→ **Exercise aim**: Everything in the listing below from the line containing "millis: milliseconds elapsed" through the line containing "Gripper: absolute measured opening" must be repeated exactly; the remaining lines are not wanted.

Source data START

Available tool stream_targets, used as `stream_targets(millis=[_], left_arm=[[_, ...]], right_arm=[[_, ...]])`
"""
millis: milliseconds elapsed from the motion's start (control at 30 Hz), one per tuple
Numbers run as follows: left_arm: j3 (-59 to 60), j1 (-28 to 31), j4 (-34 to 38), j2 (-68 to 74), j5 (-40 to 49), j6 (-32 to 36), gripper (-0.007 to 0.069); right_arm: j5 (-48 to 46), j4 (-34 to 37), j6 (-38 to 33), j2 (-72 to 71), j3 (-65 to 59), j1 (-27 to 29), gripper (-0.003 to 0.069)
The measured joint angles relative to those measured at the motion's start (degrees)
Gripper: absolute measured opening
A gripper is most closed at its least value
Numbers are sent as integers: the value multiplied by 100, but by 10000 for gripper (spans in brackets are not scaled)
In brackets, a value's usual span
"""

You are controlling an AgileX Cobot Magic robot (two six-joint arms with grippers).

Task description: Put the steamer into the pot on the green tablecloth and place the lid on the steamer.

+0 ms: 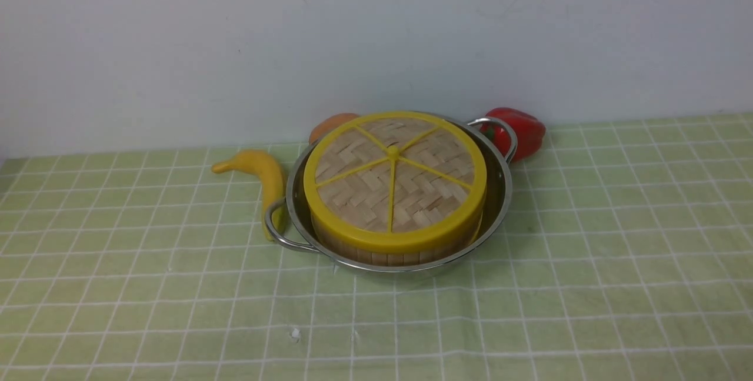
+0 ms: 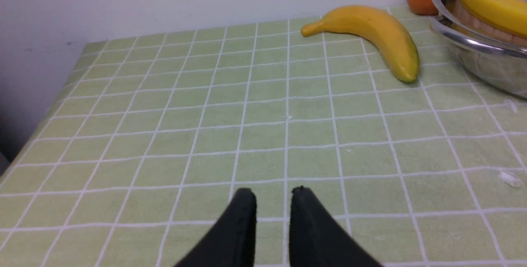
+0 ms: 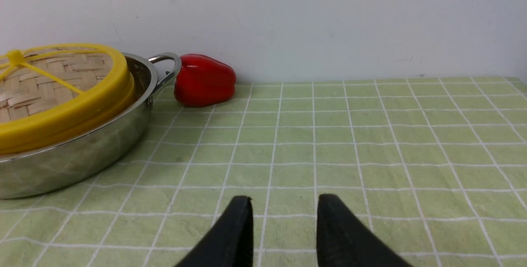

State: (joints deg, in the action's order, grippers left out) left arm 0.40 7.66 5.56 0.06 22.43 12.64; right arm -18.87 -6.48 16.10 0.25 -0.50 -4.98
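The steel pot [image 1: 500, 193] stands on the green tablecloth [image 1: 588, 263] near the back wall. Inside it sits the steamer [image 1: 388, 257]; only its slatted wall shows under the lid [image 1: 395, 178]. The woven lid with yellow rim and spokes lies flat on the steamer. Neither gripper appears in the front view. In the left wrist view, my left gripper [image 2: 272, 190] hovers over bare cloth, well away from the pot [image 2: 486, 57], its fingers apart and empty. In the right wrist view, my right gripper [image 3: 285, 197] is open and empty, off to the side of the pot [image 3: 82, 151].
A yellow banana [image 1: 265, 178] lies against the pot's left handle. An orange fruit [image 1: 332, 125] sits behind the pot and a red bell pepper [image 1: 523, 131] by its right handle. The white wall runs close behind them. Small white scraps [image 1: 294, 334] lie on the cloth in front.
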Motion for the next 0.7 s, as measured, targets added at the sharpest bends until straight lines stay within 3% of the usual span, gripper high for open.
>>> stream_targets(millis=[700], left_arm=[[0,0,0,0,0,0,149]], right_arm=[[0,0,0,0,0,0,240]])
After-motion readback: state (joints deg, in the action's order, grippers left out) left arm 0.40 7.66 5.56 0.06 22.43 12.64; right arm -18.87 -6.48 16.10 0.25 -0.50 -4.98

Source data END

→ **Worked solution**:
millis: milliseconds elapsed from the motion's start (control at 30 Hz), one per tuple
Numbers run as follows: left_arm: j3 (-59 to 60), j1 (-28 to 31), j4 (-34 to 38), j2 (-68 to 74), j5 (-40 to 49), j6 (-32 to 36), gripper (-0.007 to 0.069); right_arm: j5 (-48 to 46), j4 (-34 to 37), j6 (-38 to 33), j2 (-72 to 71), j3 (-65 to 59), j1 (-27 to 29), gripper (-0.003 to 0.069)
The measured joint angles relative to those measured at the motion's start (degrees)
Gripper: absolute measured opening

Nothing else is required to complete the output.